• **Problem description**: Write the records out again. Match them exactly.

*** Data for this exercise

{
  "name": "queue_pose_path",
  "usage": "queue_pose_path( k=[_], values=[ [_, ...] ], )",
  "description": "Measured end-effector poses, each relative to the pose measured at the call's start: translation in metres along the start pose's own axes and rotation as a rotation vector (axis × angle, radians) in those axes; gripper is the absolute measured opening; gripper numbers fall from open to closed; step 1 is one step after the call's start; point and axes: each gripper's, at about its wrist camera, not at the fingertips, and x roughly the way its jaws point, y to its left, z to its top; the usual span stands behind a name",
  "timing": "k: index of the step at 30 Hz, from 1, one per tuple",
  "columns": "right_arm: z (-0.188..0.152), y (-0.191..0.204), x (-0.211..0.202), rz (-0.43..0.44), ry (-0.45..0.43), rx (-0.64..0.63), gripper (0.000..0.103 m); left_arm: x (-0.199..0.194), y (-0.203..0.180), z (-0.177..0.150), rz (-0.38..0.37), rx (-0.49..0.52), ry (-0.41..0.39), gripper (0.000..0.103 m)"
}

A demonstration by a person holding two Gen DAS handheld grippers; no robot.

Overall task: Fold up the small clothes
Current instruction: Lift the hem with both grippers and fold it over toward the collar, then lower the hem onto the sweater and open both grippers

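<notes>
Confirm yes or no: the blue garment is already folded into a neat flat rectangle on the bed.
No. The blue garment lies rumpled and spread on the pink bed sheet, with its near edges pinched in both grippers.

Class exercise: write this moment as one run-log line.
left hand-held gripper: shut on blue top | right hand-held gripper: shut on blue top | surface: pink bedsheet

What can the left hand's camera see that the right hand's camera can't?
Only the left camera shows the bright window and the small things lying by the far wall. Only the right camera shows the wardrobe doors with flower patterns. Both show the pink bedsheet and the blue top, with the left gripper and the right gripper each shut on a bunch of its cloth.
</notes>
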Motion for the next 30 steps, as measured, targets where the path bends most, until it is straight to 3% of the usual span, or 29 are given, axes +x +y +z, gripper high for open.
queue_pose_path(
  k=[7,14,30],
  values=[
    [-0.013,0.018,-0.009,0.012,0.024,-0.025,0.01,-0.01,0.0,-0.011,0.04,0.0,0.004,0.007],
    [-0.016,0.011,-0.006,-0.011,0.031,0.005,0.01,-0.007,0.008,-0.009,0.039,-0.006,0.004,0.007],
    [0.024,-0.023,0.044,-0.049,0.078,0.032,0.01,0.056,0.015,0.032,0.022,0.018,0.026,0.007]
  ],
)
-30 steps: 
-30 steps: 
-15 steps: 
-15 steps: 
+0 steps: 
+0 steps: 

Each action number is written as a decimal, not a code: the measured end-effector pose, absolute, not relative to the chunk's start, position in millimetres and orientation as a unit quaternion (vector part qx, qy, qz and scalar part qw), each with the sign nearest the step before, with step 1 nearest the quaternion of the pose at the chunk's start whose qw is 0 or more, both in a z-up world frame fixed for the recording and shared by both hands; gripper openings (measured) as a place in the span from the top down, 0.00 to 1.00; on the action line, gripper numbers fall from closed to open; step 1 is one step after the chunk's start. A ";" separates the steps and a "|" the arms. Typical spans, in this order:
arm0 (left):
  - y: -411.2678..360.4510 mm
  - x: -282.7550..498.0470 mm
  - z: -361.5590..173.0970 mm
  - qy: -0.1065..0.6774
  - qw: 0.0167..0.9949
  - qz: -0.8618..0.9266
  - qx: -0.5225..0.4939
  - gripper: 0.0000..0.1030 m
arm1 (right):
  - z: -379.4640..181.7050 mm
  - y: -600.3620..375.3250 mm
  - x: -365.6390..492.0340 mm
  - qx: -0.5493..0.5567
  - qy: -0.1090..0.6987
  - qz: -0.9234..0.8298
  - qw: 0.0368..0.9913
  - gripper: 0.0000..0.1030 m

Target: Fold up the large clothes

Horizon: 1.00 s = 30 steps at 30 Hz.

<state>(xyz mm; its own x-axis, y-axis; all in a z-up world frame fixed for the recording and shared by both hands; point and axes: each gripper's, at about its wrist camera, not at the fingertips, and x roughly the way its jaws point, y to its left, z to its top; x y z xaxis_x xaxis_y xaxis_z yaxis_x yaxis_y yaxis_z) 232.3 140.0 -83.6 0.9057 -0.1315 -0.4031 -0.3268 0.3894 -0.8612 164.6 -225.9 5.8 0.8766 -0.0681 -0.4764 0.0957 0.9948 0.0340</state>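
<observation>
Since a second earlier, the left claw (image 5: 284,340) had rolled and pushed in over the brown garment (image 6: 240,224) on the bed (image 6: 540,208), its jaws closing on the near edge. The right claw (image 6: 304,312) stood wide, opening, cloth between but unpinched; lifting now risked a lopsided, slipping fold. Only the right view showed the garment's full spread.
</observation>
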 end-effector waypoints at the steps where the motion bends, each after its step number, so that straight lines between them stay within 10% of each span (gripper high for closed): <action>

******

• **Exercise output**:
{
  "name": "queue_pose_path",
  "usage": "queue_pose_path( k=[_], values=[ [_, ...] ], )",
  "description": "Measured end-effector poses, each relative to the pose measured at the call's start: translation in metres along the start pose's own axes and rotation as a rotation vector (axis × angle, radians) in those axes; gripper is the absolute measured opening; gripper numbers fall from open to closed; step 1 is one step after the call's start; point and axes: each gripper's, at about its wrist camera, not at the fingertips, and x roughly the way its jaws point, y to its left, z to its top; the usual span stands behind a name",
  "timing": "k: index of the step at 30 Hz, from 1, one per tuple",
  "columns": "right_arm: z (-0.188..0.152), y (-0.191..0.204), x (-0.211..0.202), rz (-0.43..0.44), ry (-0.45..0.43), rx (-0.64..0.63), gripper (0.000..0.103 m); left_arm: x (-0.199..0.194), y (-0.203..0.180), z (-0.177..0.150), rz (-0.38..0.37), rx (-0.49..0.52), ry (-0.41..0.39), gripper (0.000..0.103 m)"
}

A demonstration by a person holding two Gen DAS handheld grippers; no robot.

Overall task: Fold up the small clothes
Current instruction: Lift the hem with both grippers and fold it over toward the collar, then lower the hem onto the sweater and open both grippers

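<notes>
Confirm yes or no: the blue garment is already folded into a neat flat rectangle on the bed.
No. The blue garment lies rumpled and spread on the pink bed sheet, with its near edges pinched in both grippers.

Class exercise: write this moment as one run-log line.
left hand-held gripper: shut on blue top | right hand-held gripper: shut on blue top | surface: pink bedsheet

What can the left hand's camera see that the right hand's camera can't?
Only the left camera shows the bright window and the small things lying by the far wall. Only the right camera shows the wardrobe doors with flower patterns. Both show the pink bedsheet and the blue top, with the left gripper and the right gripper each shut on a bunch of its cloth.
</notes>
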Motion for the next 30 steps, as measured, targets where the path bends most, until it is straight to 3% of the usual span, or 29 are given, axes +x +y +z, gripper high for open.
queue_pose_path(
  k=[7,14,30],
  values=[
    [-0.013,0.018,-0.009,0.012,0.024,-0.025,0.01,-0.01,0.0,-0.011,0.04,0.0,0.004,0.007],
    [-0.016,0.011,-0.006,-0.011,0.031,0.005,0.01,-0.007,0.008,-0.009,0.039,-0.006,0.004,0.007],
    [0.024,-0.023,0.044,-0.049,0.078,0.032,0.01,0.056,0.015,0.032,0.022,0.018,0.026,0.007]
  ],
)
-30 steps: 
-30 steps: 
-15 steps: 
-15 steps: 
+0 steps: 
+0 steps: 

Each action number is written as a decimal, not a code: the measured end-effector pose, absolute, not relative to the chunk's start, position in millimetres and orientation as a unit quaternion (vector part qx, qy, qz and scalar part qw), each with the sign nearest the step before, with step 1 nearest the quaternion of the pose at the chunk's start whose qw is 0 or more, both in a z-up world frame fixed for the recording and shared by both hands; gripper openings (measured) as a place in the span from the top down, 0.00 to 1.00; on the action line, gripper numbers fall from closed to open; step 1 is one step after the chunk's start. A ";" separates the steps and a "|" the arms. Typical spans, in this order:
arm0 (left):
  - y: -411.2678..360.4510 mm
  - x: -282.7550..498.0470 mm
  - z: -361.5590..173.0970 mm
  - qy: -0.1065..0.6774
  - qw: 0.0167..0.9949
  - qz: -0.8618..0.9266
  - qx: -0.5225..0.4939
  - gripper: 0.0000..0.1030 m
arm1 (right):
  - z: -379.4640..181.7050 mm
  - y: -600.3620..375.3250 mm
  - x: -365.6390..492.0340 mm
  - qx: -0.5493..0.5567
  - qy: -0.1090..0.6987
  - qz: -0.9234..0.8298
  - qw: 0.0368..0.9913
  - gripper: 0.0000..0.1030 m

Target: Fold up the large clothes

Horizon: 1.00 s = 30 steps at 30 Hz.

<state>(xyz mm; its own x-axis, y-axis; all in a z-up world frame fixed for the recording and shared by both hands; point and axes: each gripper's, at about its wrist camera, not at the fingertips, and x roughly the way its jaws point, y to its left, z to its top; x y z xaxis_x xaxis_y xaxis_z yaxis_x yaxis_y yaxis_z) 232.3 140.0 -83.6 0.9057 -0.1315 -0.4031 -0.3268 0.3894 -0.8612 164.6 -225.9 5.8 0.8766 -0.0681 -0.4764 0.0957 0.9948 0.0340</state>
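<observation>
Since a second earlier, the left claw (image 5: 284,340) had rolled and pushed in over the brown garment (image 6: 240,224) on the bed (image 6: 540,208), its jaws closing on the near edge. The right claw (image 6: 304,312) stood wide, opening, cloth between but unpinched; lifting now risked a lopsided, slipping fold. Only the right view showed the garment's full spread.
</observation>
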 end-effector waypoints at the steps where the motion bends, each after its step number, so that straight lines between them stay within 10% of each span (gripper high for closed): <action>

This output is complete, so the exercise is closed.